One of the issue we had in the past, was with atomic ADD leaking values decremented to 0, which was a common issue when updating static counters used in indexes.
Say we have an index that adds
(..., 0, VALUE, ID) = '' for each indexed document, and also atomically increments a counter like
(..., 1, VALUE) = (64 bits counter) when a document is indexed for VALUE, and decrements it when the document is later mutated to some other value.
The issue was that decrementing a value down to 0 would keep the key present in the database.
- For “natural” indexes, or ones with a small pool of values that have a high probability to be reused again, this may not be an issue.

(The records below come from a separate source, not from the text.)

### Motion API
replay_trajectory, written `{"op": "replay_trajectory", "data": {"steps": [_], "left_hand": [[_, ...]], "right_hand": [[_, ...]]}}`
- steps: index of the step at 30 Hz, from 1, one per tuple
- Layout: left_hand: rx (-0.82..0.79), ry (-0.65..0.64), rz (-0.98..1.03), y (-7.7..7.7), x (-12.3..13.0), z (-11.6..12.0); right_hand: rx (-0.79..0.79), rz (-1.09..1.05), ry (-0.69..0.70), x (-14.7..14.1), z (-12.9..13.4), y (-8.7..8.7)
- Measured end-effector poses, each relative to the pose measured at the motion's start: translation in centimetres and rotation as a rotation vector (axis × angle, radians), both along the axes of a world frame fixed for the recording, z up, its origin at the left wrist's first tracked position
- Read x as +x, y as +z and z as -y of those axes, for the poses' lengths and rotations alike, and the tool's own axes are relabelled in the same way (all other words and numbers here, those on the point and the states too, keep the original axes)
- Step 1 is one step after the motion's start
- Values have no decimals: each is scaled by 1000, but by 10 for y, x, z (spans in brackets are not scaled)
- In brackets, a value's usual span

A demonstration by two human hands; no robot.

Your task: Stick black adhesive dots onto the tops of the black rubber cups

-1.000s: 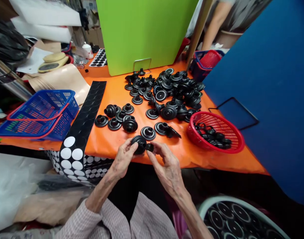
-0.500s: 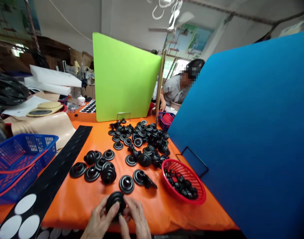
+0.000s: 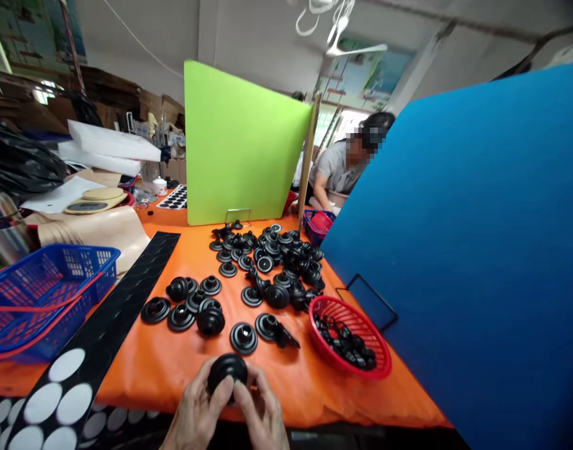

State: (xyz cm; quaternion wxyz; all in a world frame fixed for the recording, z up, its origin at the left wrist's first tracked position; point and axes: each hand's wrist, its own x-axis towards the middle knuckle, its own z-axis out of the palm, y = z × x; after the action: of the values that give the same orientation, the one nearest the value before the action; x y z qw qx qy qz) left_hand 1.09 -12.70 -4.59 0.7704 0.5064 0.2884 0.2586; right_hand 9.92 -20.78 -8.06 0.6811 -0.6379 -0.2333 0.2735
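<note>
The black rubber bellows boot (image 3: 227, 370) sits between both hands at the near edge of the orange-covered table (image 3: 141, 369), its domed top now facing up, where half a second ago it leaned toward the upper left. It also sits slightly higher in the view, and the hands have drawn closer around it. The left hand (image 3: 192, 412) and right hand (image 3: 261, 415) are both closed on it, their fingers curled around its sides in a firm two-handed grasp. The underside is hidden by the fingers. At 12 o'clock, just beyond the hands, a flanged black rubber part (image 3: 243, 338) stands apart from them, with more of these parts scattered in a large group (image 3: 277, 269) farther out. At 2 o'clock, a red round basket (image 3: 361, 374) holds small black pieces (image 3: 345, 344). At 10 o'clock, a blue plastic basket (image 3: 47, 300) sits on the table beside a black strip (image 3: 122, 294) of white-dotted sheet. A lime-green board (image 3: 244, 144) stands at 12 o'clock, a blue board (image 3: 455, 250) fills 3 o'clock, and a co-worker (image 3: 343, 172) sits beyond them at 1 o'clock.
</note>
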Motion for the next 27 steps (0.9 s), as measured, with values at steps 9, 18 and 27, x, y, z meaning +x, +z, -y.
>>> {"op": "replay_trajectory", "data": {"steps": [9, 18, 27], "left_hand": [[-245, 42, 229, 13, 1, -10], [-210, -52, 190, 15, -14, -20], [60, -36, 131, 3, -12, -17]], "right_hand": [[-50, -71, 79, -5, -8, 39], [-8, -103, 84, -8, -14, 44], [-39, -5, 76, -7, -11, 35]]}}
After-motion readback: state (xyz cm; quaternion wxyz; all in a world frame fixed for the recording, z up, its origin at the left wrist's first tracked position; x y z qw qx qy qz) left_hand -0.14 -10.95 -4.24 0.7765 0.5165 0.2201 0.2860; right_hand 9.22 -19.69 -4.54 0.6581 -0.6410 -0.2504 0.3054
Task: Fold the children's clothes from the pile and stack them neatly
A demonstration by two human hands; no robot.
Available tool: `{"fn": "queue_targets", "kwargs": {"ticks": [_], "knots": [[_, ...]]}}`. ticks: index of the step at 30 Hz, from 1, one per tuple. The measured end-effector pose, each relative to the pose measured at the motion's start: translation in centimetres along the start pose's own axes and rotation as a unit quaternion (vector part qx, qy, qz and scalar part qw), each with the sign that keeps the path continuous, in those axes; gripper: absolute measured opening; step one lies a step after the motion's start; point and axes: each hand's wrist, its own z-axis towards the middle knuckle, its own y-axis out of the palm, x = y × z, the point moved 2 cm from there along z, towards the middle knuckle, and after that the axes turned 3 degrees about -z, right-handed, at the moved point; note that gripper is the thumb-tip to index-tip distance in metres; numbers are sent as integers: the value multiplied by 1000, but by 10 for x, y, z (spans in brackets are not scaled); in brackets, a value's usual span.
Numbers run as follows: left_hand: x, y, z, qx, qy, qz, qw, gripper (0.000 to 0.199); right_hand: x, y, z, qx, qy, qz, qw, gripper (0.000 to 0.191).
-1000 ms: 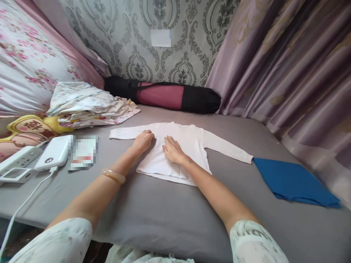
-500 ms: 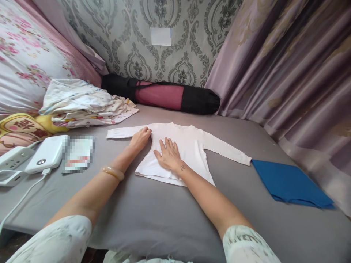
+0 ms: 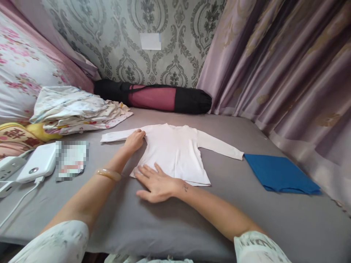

- For indexes on “time based” or random-ish fields this is an issue: if the value is a timestamp, or some transient ID that will never be reused, we would leak a ton of
(..., TIMESTAMP) = 00 00 00 00 00 00 00 00in the dataset which could consume a lot of space in the long run (I had to scrub these multiple times, and they would amount to more than 3/4 of the total data size in one extreme case).
Has there been any thing done about this case? I remember asking if maybe decrementing the key down to 0 could maybe also remove it. Or maybe add having a
COMPARE_AND_CLEAR atomic operator which would only delete a key if it its value was equal to the argument.
ie: in pseudo code:
SET((..., 0, VALUE, ID), '') ATOMIC_ADD((..., 1, VALUE), <FF FF FF FF>) ATOMIC_COMPARE_AND_CLEAR((..., 1, VALUE), <00 00 00 00>)
I had to do some custom logic which would automatically disable this feature when the attribute was of type DateTime or Guid, but this was a bit clunky.